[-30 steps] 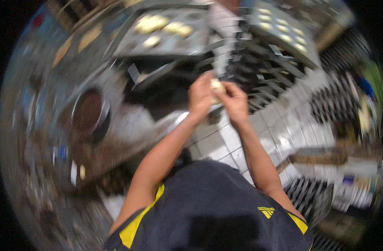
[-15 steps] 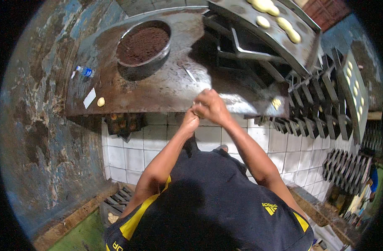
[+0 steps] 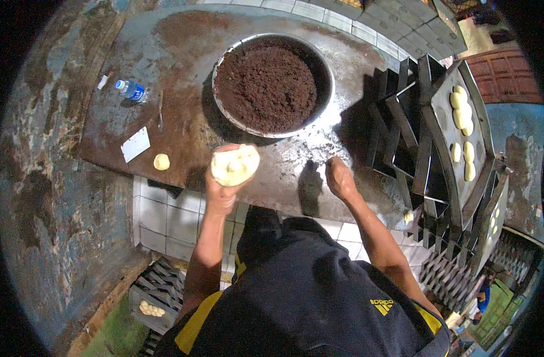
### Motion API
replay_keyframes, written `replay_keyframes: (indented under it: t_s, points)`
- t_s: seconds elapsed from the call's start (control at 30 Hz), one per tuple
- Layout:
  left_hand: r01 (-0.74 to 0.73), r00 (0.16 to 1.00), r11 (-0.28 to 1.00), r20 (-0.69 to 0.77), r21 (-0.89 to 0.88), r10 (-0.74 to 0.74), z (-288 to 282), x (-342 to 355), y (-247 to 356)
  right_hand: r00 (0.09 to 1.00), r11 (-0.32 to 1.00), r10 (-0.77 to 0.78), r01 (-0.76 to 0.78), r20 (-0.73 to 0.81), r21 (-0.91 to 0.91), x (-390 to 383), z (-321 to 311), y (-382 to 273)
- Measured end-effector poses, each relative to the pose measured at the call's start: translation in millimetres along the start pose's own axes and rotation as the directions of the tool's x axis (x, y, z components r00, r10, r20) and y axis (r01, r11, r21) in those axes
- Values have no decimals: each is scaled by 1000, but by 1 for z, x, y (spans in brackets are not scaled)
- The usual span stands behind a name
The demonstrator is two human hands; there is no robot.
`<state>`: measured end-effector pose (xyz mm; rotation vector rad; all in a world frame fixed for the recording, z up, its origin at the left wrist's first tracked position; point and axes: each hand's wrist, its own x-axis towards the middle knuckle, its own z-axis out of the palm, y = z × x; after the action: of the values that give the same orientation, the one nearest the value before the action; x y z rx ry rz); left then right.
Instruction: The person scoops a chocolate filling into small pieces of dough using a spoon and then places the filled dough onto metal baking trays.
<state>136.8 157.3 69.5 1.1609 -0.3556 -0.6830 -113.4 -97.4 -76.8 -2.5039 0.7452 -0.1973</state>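
Note:
My left hand [image 3: 222, 189] is raised at the table's near edge, its fingers curled round a flattened piece of pale yellow dough [image 3: 236, 165] with an uneven top. Over the shiny part of the metal tabletop, my right hand [image 3: 341, 179] is closed; what is in its fingers, if anything, is lost in the glare. Just beyond both hands stands a wide metal bowl [image 3: 326, 113] with dark brown crumbly filling [image 3: 272, 83]. A small round dough ball [image 3: 161, 162] lies to the left of my left hand.
On the table's left are a white card [image 3: 135, 144], a thin utensil [image 3: 160, 112] and a small plastic bottle [image 3: 131, 90]. Stacked dark metal trays [image 3: 403, 119] rise at the right, the top tray [image 3: 450, 134] carrying shaped dough. A dough scrap [image 3: 408, 218] sits near the right corner.
My hands, together before, are now apart: the left has moved left with the dough showing, the right has moved right. The view has shifted, bringing the bowl nearer the middle.

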Motion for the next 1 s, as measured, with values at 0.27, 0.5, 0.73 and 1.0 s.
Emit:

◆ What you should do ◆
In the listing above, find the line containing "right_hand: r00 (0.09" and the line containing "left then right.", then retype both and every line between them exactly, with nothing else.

◆ Response to the exercise ◆
  right_hand: r00 (0.09 to 1.00), r11 (-0.32 to 1.00), r10 (-0.77 to 0.78), r01 (-0.76 to 0.78), r20 (-0.73 to 0.81), r21 (-0.91 to 0.91), x (-390 to 383), z (-321 to 311), y (-382 to 273)
- Measured end-effector poses, each relative to the pose measured at the call's start: translation in millimetres along the start pose's own axes and rotation as the directions of the tool's x axis (x, y, z components r00, r10, r20) and y axis (r01, r11, r21) in those axes
- Values have no decimals: each is scaled by 1000, but by 1 for z, x, y (spans in brackets are not scaled)
- The usual span stands behind a name
The demonstrator is two human hands; there is no robot.
`<state>`: measured end-effector pose (xyz mm; rotation vector rad; all in a world frame fixed for the recording, z up, its origin at the left wrist's first tracked position; point and axes: each hand's wrist, its own x-axis towards the middle knuckle, its own z-axis out of the palm, y = z × x; after the action: of the values that give the same orientation, the one nearest the value before the action; x y z rx ry rz); left then right.

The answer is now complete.